• _WORK ITEM_: Restate all the data word for word and omit the pictures.

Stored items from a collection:

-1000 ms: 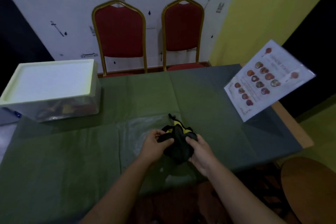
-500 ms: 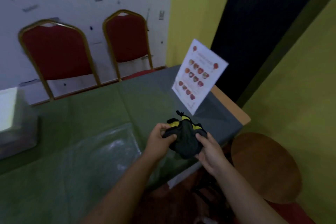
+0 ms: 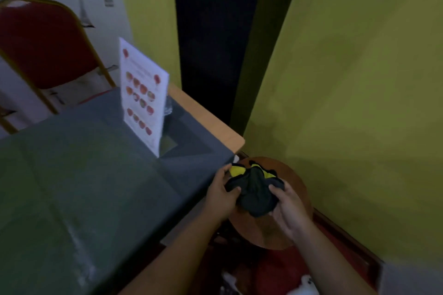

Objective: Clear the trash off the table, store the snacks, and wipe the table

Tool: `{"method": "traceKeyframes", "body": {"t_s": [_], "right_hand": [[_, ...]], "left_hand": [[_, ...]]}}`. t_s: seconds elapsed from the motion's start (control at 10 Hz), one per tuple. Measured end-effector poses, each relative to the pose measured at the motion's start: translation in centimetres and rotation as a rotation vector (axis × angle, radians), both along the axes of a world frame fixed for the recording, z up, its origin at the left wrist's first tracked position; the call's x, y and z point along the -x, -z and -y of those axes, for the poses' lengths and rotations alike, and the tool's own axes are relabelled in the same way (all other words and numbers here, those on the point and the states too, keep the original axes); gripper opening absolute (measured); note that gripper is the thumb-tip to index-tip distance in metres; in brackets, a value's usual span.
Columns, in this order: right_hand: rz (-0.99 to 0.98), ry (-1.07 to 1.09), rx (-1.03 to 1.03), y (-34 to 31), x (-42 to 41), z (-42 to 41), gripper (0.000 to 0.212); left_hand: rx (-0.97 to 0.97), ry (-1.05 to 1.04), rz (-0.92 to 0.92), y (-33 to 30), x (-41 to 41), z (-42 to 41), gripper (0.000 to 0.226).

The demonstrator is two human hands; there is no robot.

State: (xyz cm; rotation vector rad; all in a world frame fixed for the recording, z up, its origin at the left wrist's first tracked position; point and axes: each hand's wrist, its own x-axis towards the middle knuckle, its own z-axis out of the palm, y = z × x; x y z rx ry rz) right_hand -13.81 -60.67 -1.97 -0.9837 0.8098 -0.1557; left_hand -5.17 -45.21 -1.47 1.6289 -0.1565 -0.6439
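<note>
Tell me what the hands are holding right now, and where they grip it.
Both hands hold a bunched black and yellow cloth: the left hand grips its left side, the right hand its right side, past the table edge.

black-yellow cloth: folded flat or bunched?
Bunched. The cloth is a crumpled wad gripped by the left hand and right hand, off the table.

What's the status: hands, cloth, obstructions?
Left hand and right hand both gripping bunched black-and-yellow cloth. Held past table edge, above round stool. Nothing blocking.
</note>
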Motion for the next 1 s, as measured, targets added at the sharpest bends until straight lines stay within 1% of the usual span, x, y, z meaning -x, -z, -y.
{"method": "traceKeyframes", "body": {"t_s": [0.1,0.2,0.3,0.4,0.5,0.6,0.7,0.8,0.9,1.0], "right_hand": [[-0.024,0.043,-0.006,1.0,0.8,2.6,0.029],[-0.056,0.075,-0.02,2.4,1.5,5.7,0.026],[-0.099,0.071,-0.008,3.4,1.8,6.9,0.025],[-0.235,0.003,0.034,4.8,2.7,7.8,0.037],[-0.336,-0.032,0.052,5.6,3.4,7.9,0.042],[-0.384,-0.085,0.149,6.0,4.3,7.8,0.036],[-0.4,-0.064,0.241,5.4,4.5,7.6,0.02],[-0.417,-0.098,0.39,4.7,4.0,7.2,0.016],[-0.416,-0.142,0.422,3.5,2.4,6.4,0.03],[-0.322,-0.261,0.452,0.6,-0.5,4.1,0.031]], "left_hand": [[0.003,0.053,0.031,1.6,0.2,3.0,0.056],[-0.047,0.082,0.094,3.9,0.4,6.5,0.063],[-0.135,0.096,0.122,5.6,0.6,7.8,0.061],[-0.317,0.203,0.138,7.8,1.3,8.6,0.056],[-0.424,0.258,0.211,8.8,2.1,8.3,0.047],[-0.471,0.218,0.258,9.6,2.7,7.5,0.033],[-0.461,0.235,0.257,8.9,2.8,7.1,0.028],[-0.464,0.251,0.218,6.7,2.3,5.7,0.026],[-0.382,0.207,0.22,4.5,1.2,4.3,0.036],[-0.407,0.113,0.303,0.8,-0.4,1.3,0.042]]}}
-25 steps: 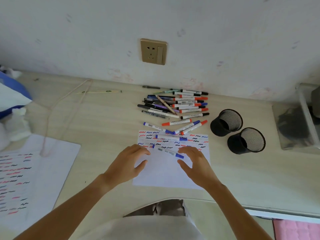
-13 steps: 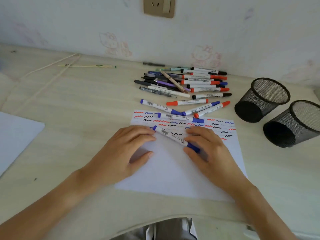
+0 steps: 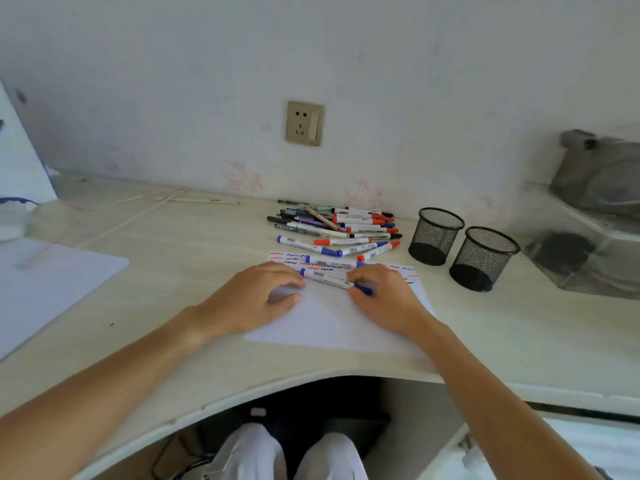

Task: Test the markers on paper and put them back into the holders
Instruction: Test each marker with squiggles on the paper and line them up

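Right fingers: your right hand [image 3: 388, 299] curls round the blue-capped end of the marker [image 3: 327, 279], pinching it.
Left fingers: your left hand [image 3: 252, 299] curls at the marker's other end, fingertips touching it.
Marker: lies across the paper [image 3: 332, 317].
Holders: 2 mesh holders [image 3: 435, 236] right of the paper.
Pile: markers [image 3: 343, 225] just beyond the paper.

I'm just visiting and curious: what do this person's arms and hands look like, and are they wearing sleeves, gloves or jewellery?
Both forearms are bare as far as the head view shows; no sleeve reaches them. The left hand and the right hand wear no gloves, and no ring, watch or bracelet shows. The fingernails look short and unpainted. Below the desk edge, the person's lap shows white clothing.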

• _ANSWER SECTION_:
-1000 ms: 
-500 ms: 
+0 ms: 

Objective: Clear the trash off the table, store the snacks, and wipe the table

Tool: `{"method": "traceKeyframes", "body": {"t_s": [_], "right_hand": [[_, ...]], "left_hand": [[_, ...]]}}`. t_s: seconds elapsed from the motion's start (control at 10 Hz), one per tuple. Measured end-effector poses, each relative to the pose measured at the motion's start: translation in centimetres and rotation as a rotation vector (axis × angle, radians), both along the axes of a world frame fixed for the recording, z up, its origin at the left wrist's first tracked position; the call's x, y and z point along the -x, -z and -y of those axes, for the poses' lengths and rotations alike, and the tool's own axes are relabelled in the same way (all other words and numbers here, those on the point and the states too, keep the original axes); gripper opening absolute (measured); note that gripper is the thumb-tip to index-tip distance in metres; in brackets, a value's usual span.
Columns, in this order: right_hand: rz (-0.99 to 0.98), ry (-1.07 to 1.09), rx (-1.03 to 1.03), y (-34 to 31), x (-42 to 41), z (-42 to 41), gripper (0.000 to 0.212); left_hand: rx (-0.97 to 0.97), ry (-1.05 to 1.04), rz (-0.92 to 0.92), y (-33 to 30), x (-41 to 41), z (-42 to 41), gripper (0.000 to 0.226).

The demonstrator is two human hands; there is no robot.

State: (xyz cm; rotation vector rad; all in a world frame fixed for the recording, z up, its origin at the left wrist's first tracked position; point and axes: each hand's wrist, its own x-axis towards the middle knuckle, its own z-axis out of the palm, y = z × x; x y z rx ry rz) right_hand -13.81 -60.67 -1.97 -0.9837 0.8098 -0.1557; left_hand -5.17 -45.21 -1.47 1.6289 -0.1565 -0.6439
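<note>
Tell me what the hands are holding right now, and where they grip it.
Both hands hold a bunched black and yellow cloth: the left hand grips its left side, the right hand its right side, past the table edge.

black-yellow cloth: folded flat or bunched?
Bunched. The cloth is a crumpled wad gripped by the left hand and right hand, off the table.

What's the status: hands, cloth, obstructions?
Left hand and right hand both gripping bunched black-and-yellow cloth. Held past table edge, above round stool. Nothing blocking.
</note>
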Motion for the next 1 s, as measured, targets added at the sharpest bends until straight lines stay within 1% of the usual span, x, y, z meaning -x, -z, -y.
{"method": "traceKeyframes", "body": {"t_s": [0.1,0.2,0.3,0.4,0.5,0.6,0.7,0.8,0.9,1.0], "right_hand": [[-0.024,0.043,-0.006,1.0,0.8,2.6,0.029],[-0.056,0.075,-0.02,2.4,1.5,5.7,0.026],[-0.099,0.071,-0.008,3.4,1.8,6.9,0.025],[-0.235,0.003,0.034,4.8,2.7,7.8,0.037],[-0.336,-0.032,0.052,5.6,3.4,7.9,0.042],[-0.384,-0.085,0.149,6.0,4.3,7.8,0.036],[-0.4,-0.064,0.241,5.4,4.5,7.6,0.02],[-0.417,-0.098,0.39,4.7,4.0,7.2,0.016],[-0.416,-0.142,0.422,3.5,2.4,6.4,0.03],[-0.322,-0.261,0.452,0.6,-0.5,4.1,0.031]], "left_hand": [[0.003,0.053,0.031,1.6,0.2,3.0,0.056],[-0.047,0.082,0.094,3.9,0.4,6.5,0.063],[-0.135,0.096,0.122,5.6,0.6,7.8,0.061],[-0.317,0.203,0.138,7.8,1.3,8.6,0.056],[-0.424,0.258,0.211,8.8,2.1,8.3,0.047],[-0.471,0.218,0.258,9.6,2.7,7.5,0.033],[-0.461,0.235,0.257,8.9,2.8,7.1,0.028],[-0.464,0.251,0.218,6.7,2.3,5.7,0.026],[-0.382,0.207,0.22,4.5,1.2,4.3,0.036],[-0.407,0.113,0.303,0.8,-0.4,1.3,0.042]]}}
-25 steps: 
-13 steps: 
+0 steps: 

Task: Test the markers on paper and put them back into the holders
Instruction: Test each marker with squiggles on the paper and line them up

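Right fingers: your right hand [image 3: 388, 299] curls round the blue-capped end of the marker [image 3: 327, 279], pinching it.
Left fingers: your left hand [image 3: 252, 299] curls at the marker's other end, fingertips touching it.
Marker: lies across the paper [image 3: 332, 317].
Holders: 2 mesh holders [image 3: 435, 236] right of the paper.
Pile: markers [image 3: 343, 225] just beyond the paper.

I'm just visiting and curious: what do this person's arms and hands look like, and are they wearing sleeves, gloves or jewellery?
Both forearms are bare as far as the head view shows; no sleeve reaches them. The left hand and the right hand wear no gloves, and no ring, watch or bracelet shows. The fingernails look short and unpainted. Below the desk edge, the person's lap shows white clothing.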

The exercise requires no more work.